Staatsanwaltschaft Hannover stellt Verfahren wegen angeblichen schweren Kindesmissbrauchs ein

Die Staatsanwaltschaft Hannover hat ein Ermittlungsverfahren wegen des Vorwurfs des schweren sexuellen Missbrauchs von Kindern eingestellt - und sich damit den Ausführungen der aussagepsychologischen Sachverständigen sowie der Verteidigung vollumfänglich angeschlossen.

Anzeige wegen Kindesmissbrauch statt Kindesumgang mit dem Vater:  Staatsanwaltschaft Hannover stellt Verfahren wegen angeblichen schweren Kindesmissbrauchs ein

Die Staatsanwaltschaft Hannover hat ein Ermittlungsverfahren wegen des Vorwurfs des schweren sexuellen Missbrauchs von Kindern eingestellt - und sich damit den Ausführungen der aussagepsychologischen Sachverständigen sowie der Verteidigung vollumfänglich angeschlossen.

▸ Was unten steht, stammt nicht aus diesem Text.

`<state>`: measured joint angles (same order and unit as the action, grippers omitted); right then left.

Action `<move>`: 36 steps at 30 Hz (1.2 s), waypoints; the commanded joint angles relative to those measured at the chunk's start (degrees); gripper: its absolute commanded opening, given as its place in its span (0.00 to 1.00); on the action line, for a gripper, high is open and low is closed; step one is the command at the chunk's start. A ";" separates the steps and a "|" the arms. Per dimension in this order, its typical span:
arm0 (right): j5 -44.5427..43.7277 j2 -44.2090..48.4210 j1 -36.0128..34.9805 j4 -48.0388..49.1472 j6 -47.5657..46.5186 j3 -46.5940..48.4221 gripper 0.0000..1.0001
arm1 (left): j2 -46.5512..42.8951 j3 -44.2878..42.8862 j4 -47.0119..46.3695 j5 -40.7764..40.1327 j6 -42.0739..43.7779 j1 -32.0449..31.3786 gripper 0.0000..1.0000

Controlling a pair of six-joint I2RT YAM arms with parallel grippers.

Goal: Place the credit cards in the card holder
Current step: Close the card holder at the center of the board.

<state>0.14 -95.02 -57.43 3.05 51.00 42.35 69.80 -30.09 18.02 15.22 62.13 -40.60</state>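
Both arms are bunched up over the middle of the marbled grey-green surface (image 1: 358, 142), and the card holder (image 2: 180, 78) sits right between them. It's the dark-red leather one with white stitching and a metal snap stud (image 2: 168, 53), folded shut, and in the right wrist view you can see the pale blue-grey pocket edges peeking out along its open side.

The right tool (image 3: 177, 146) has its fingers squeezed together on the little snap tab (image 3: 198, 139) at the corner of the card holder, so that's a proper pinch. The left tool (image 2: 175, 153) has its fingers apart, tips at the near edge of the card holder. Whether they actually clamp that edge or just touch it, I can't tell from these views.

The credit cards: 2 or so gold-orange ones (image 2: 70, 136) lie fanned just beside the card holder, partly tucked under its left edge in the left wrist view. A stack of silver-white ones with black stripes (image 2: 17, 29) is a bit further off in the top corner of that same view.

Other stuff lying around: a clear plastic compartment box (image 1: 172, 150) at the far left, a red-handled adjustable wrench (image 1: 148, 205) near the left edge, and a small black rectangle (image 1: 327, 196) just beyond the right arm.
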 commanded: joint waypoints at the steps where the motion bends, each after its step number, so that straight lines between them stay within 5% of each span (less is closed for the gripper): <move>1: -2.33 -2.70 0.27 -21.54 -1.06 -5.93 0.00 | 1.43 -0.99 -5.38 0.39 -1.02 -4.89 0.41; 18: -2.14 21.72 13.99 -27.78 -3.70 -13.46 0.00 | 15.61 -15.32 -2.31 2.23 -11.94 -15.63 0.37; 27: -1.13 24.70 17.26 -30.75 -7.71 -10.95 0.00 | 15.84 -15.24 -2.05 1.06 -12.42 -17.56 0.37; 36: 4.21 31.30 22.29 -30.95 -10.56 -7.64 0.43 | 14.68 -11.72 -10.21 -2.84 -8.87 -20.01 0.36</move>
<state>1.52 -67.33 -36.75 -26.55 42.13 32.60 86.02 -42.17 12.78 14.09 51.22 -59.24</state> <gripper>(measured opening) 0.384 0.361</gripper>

„Wechselmodell“ als Umgangsregelung ..

Mein Mandant, der in diesem Verfahren Beschuldigte, ist Vater einer zum Zeitpunkt der Anzeige 13-jährigen Tochter. Seit der Trennung von der Kindsmutter lebte das Mädchen im „Wechselmodell“; verbrachte also jeweils eine Woche im Haushalt der Mutter und eine Woche im Haushalt des Vaters. Nachvollziehbar, dass das einem Kind, zudem bei beginnender Pubertät, nicht gefällt. „Abhilfe“ verschaffte sich das Mädchen auf die Weise, auf die es leider etliche Kinder und Jugendliche tun: sie „vertraute“ sich ihrer Mutter an. Der Vater zwinge sie zum Sex mit ihm; auch schaue er Kinder- und Jugendpornographie.

Anzeige führt zu sofortiger Aussetzung des Kindesumgangs

Die Mutter – seit der Trennung ohnehin nicht gut auf meinen Mandanten zu sprechen, erstattete gemeinsam mit der Tochter Anzeige wegen schweren sexuellen Missbrauchs von Kindern. Endlich schien auch der Grund für das frühreife und auffallend sexualisierte Verhalten der Tochter, deren sehr schnell wechselnde Freunde und Versagen in der Schule gefunden zu sein. Der Kindesumgang meines Mandanten wurde sofort ausgesetzt; bei der in derartigen Fällen heute fast schon obligatorischen Hausdurchsuchung wurden sämtliche PCs und Speichermedien sichergestellt und beschlagnahmt; der Mandant erkennungsdienstlich behandelt. 

Objektiv unrichtige Angaben in der polizeilichen Vernehmung

In ihren polizeilichen Vernehmungen wirkte das Mädchen gut gelaunt und nicht aufgeregt. Dabei fiel auf, dass sie sich bei Fragen nach der angeblichen Tatzeit an den anderen Tatzeiten orientiert und nicht an Jahreszeiten oder Ereignisse. Ansonsten schien ihre Aussage zunächst glaubhaft, da detailreich und unter Schilderung scheinbar origineller Einzelheiten. So beschrieb sie die Inhalte der angeblichen kinderpornographischen Bilder und Filme scheinbar präzise und beschrieb das Aussehen des Vibrators, den sie angeblich bei ihm habe benutzen müssen, detailliert. Erst die Überprüfung dieser Schilderungen zeigte, dass diese keinerlei Erlebnishintergrund hatten. Denn die fragliche Kinderpornographie war überhaupt nicht vorhanden. Und der Vibrator war in der geschilderten Ausführung jedenfalls nicht bei „Kaufland“ erhältlich… Die aussagepsychologische Exploration bestätigte dann endlich, dass die Aussage nicht glaubhaft war. Die Staatsanwaltschaft Hannover stellte das Ermittlungsverfahren ein.